Friday afternoon, Gawker reported that the plane had been met by F-15s after it missed its destination of Naples, Florida and did not respond to radio calls. Gawker originally reported the plane was a TBM 700, but it's actually a TBM 900.


The TBM 900 is the world's fastest single-engine turboprop. As of July, only 26 of the planes had been delivered to their owners. The owner of this particular plane, Larry Glazer was a real estate developer based in New York, as well as president of the TBM Owners Association. Glazer had owned the plane since March 20th of this year.

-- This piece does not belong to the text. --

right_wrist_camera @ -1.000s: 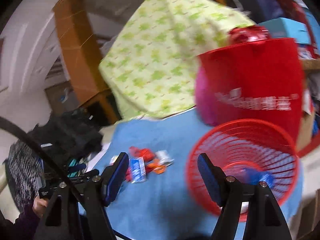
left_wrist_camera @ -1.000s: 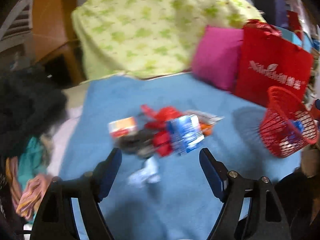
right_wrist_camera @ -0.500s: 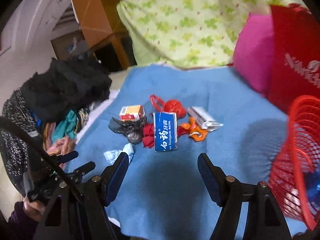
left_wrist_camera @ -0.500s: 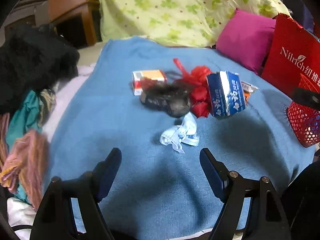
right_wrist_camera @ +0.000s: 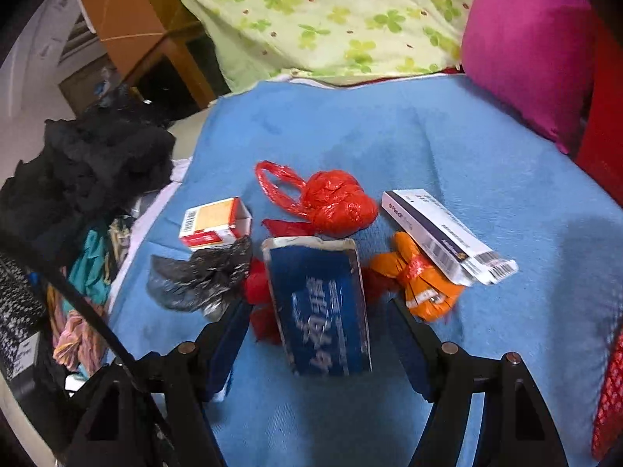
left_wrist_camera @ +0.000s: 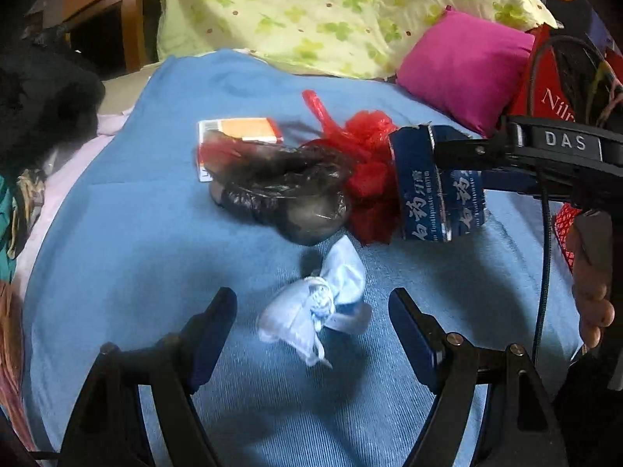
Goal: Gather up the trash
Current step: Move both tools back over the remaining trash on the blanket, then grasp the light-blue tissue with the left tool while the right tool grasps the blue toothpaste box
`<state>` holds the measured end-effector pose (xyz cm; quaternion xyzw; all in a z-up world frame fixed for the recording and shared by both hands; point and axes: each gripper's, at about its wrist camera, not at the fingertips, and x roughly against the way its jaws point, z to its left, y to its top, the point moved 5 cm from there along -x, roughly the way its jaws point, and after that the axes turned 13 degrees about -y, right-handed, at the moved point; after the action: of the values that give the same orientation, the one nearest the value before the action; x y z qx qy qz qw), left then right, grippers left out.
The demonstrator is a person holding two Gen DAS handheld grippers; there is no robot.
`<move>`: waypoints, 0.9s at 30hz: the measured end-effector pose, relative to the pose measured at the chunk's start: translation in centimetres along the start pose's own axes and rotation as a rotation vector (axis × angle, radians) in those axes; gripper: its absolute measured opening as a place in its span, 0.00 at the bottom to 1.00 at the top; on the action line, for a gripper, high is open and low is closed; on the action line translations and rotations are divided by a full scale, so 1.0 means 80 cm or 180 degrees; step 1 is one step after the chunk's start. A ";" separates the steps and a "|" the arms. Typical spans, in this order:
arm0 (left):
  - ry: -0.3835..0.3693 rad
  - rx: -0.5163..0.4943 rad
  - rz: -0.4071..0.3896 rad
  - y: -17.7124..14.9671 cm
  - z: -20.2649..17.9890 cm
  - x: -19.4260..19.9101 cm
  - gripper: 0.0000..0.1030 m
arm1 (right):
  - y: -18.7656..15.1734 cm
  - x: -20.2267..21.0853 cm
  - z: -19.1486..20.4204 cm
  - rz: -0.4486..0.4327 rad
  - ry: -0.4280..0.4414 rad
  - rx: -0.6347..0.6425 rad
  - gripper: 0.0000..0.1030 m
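Am holding left claw (left_wrist_camera: pixel 313 325) jaws apart, straddling pale blue wrapper (left_wrist_camera: pixel 317 307) for pickup. Am holding right claw (right_wrist_camera: pixel 317 336) jaws apart around blue carton (right_wrist_camera: pixel 319 303), pads not touching. Red basket (right_wrist_camera: pixel 609 393) sitting far right of it.

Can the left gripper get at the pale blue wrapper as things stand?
Probably yes. The left gripper is open with the pale blue wrapper lying loose between its fingers on the blue blanket, apart from the black bag; nothing blocks it.
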<state>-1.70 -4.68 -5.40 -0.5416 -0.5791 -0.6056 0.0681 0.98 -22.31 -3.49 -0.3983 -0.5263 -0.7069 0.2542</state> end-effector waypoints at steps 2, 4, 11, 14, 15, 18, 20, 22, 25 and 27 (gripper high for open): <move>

Glazer was a highly experienced and respected TBM pilot, having logged over 5,000 hours in the planes since 1994, beginning with the TBM 700. When Glazer took delivery of his new TBM 900 in March, he told AIN Online that he often flew the route between Rochester and Naples — the same route he was flying Friday. Near Winston-Salem, North Carolina, a LiveATC recording indicated that Glazer told air traffic controllers that he needed to descend from 28,000 feet. The maximum altitude of the TBM 900 is 31,000 feet, so it wasn't flying higher than it should have been. Controllers cleared him to descend to 25,000 feet, but Glazer replied "We need to get lower." He was then cleared to 20,000 feet. He acknowledged clearance to descend, but this was the last transmission from the plane.

It continued to fly on the same heading to the south-southeast and missed its destination of Naples. The F-15s approached the plane and reported the pilot was slumped over and the windows were frosted. This indicates a loss of cabin pressure, resulting in oxygen deprivation, known as hypoxia. A similar event happened last week aboard a Cirrus SR-22. Hypoxia also killed professional golfer Payne Stewart in 1999, as he flew on a Learjet 35. Stewart's plane was en route from Florida to Texas when it went off course, eventually crashing in South Dakota.


While the cause of the crash is obviously not yet known, it seems that Glazer's series of requests for a lower altitude clearance suggests that he sensed something was wrong, but didn't descend quickly enough. Symptoms of altitude-related hypoxia include light-headedness / fatigue, numbness / tingling of extremities, and nausea.